Reputation: 137
I am using SQLAlchemy
for the first time to export around 6 million records to MySQL. Following is the error I receive:
OperationalError: (mysql.connector.errors.OperationalError) 2055: Lost connection to MySQL server at '127.0.0.1:3306', system error: 10053 An established connection was aborted by the software in your host machine
Code:
import pandas as pd
import sqlalchemy
df=pd.read_excel(r"C:\Users\mazin\1-601.xlsx")
database_username = 'root'
database_password = 'aUtO1115'
database_ip = '127.0.0.1'
database_name = 'patenting in psis'
database_connection = sqlalchemy.create_engine('mysql+mysqlconnector://{0}:{1}@{2}/{3}'.
format(database_username, database_password,
database_ip, database_name), pool_recycle=1, pool_timeout=30).connect()
df.to_sql(con=database_connection, name='sample', if_exists='replace')

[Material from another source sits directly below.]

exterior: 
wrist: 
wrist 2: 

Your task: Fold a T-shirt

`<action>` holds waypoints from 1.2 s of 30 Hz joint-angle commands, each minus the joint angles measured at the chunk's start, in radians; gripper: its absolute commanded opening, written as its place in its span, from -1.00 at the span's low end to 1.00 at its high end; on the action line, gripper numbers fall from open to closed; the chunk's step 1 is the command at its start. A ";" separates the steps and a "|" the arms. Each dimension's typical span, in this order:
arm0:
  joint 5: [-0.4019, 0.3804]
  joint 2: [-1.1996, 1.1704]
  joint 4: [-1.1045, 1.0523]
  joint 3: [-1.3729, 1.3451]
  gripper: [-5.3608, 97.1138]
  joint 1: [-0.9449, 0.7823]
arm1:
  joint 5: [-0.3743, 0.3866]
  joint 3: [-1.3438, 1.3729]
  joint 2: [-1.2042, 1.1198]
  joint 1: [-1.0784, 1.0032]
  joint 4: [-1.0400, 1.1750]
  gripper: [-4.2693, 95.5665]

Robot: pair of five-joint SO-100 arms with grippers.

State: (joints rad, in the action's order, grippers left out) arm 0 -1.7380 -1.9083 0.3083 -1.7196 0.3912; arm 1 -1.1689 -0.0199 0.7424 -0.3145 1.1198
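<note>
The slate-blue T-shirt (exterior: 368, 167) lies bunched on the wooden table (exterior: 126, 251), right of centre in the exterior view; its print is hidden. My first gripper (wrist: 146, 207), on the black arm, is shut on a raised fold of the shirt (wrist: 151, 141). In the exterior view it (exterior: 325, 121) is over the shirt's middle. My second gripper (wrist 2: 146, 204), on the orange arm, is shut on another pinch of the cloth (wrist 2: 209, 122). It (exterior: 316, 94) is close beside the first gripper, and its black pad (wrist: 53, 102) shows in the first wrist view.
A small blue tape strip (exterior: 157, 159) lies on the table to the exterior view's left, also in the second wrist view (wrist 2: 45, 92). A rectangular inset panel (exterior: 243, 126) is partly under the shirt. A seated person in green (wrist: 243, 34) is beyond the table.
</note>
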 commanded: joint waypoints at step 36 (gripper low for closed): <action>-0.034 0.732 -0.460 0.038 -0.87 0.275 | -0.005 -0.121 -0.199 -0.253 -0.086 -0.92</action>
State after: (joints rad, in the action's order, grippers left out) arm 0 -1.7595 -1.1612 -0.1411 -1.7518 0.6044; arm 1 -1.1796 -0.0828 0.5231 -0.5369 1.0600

database_connection.close()
Note: I do not get the error if I export around 100 records. After referring to similar posts, I have added the pool_recycle
and pool_timeout
parameters but the error still persists.
Upvotes: 3
Views: 4408
Reputation: 1068
Problem is that you're trying to import 6 million rows as one chunk. And it is taking time. With your current config, pool_recycle
is set to 1 second, meaning connection will close after 1 second, and that for sure is not enough time to insert 6 mill rows. My suggestion is next:
database_connection = sqlalchemy.create_engine(
'mysql+mysqlconnector://{0}:{1}@{2}/{3}'.format(
database_username,
database_password,
database_ip, database_name
), pool_recycle=3600, pool_size=5).connect()
df.to_sql(
con=database_connection,
name='sample',
if_exists='replace',
chunksize=1000
)
This will set pool of 5 connections with recycle time of 1 hour. And second line will insert 1000 at a time (instead of all the rows at once). You can experiment with values to achieve best performance.
Upvotes: 5